[THE RECORDS — start]

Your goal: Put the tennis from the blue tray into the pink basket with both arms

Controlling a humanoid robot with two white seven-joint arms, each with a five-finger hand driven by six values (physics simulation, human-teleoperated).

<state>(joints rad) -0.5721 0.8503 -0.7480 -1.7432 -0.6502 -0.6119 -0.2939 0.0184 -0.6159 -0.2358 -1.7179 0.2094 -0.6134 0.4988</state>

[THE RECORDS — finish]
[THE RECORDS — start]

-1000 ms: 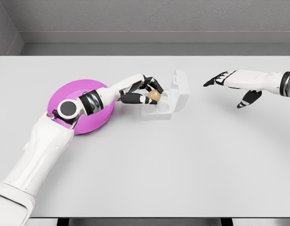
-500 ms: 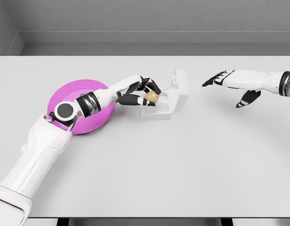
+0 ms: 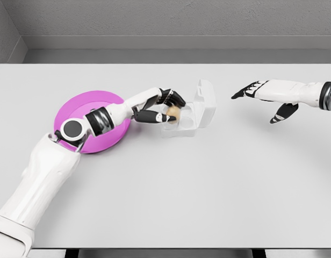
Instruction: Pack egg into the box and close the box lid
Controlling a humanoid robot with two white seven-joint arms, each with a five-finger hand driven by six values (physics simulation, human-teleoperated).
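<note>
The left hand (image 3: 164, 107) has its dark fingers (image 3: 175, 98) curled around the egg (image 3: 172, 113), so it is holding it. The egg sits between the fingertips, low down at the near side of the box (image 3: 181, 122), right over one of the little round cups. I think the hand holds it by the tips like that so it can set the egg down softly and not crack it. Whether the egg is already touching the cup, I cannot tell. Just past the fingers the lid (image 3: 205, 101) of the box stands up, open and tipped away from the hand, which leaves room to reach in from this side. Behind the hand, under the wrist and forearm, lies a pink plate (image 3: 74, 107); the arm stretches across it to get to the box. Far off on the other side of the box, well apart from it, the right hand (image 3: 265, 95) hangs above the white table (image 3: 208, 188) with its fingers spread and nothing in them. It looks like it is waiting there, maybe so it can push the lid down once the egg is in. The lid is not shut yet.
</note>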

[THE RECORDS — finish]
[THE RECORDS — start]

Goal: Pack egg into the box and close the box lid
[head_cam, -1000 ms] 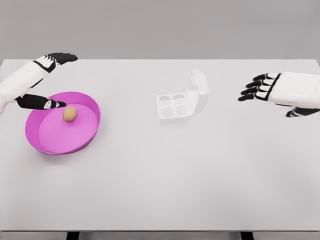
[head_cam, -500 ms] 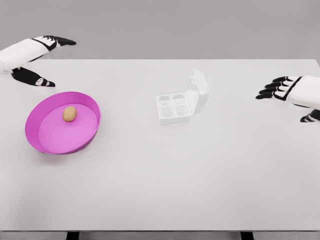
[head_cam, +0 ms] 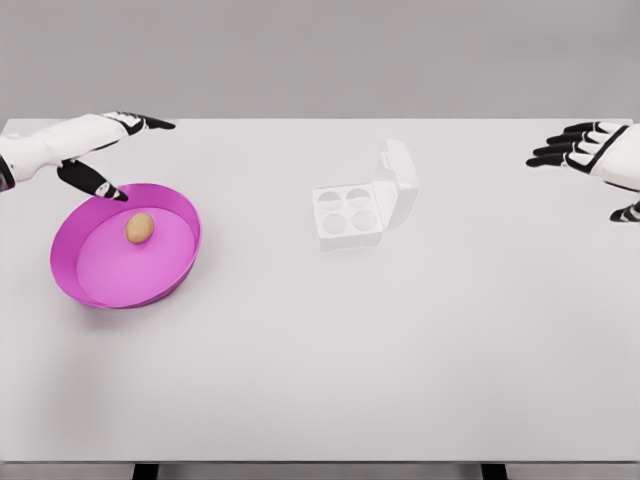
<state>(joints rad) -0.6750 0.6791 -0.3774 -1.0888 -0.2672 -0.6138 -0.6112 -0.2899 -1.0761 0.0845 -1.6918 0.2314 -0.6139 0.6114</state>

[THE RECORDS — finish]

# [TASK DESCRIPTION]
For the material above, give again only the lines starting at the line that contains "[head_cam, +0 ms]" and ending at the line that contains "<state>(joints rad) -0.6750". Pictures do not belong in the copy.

# [SOLUTION TO THE PROBLEM]
[head_cam, +0 ms] 
<state>(joints rad) -0.6750 0.6791 -0.3774 -1.0888 -0.2672 -0.6138 -0.6112 -0.2899 -1.0761 0.0845 -1.6918 0.2314 -0.6139 0.6114</state>

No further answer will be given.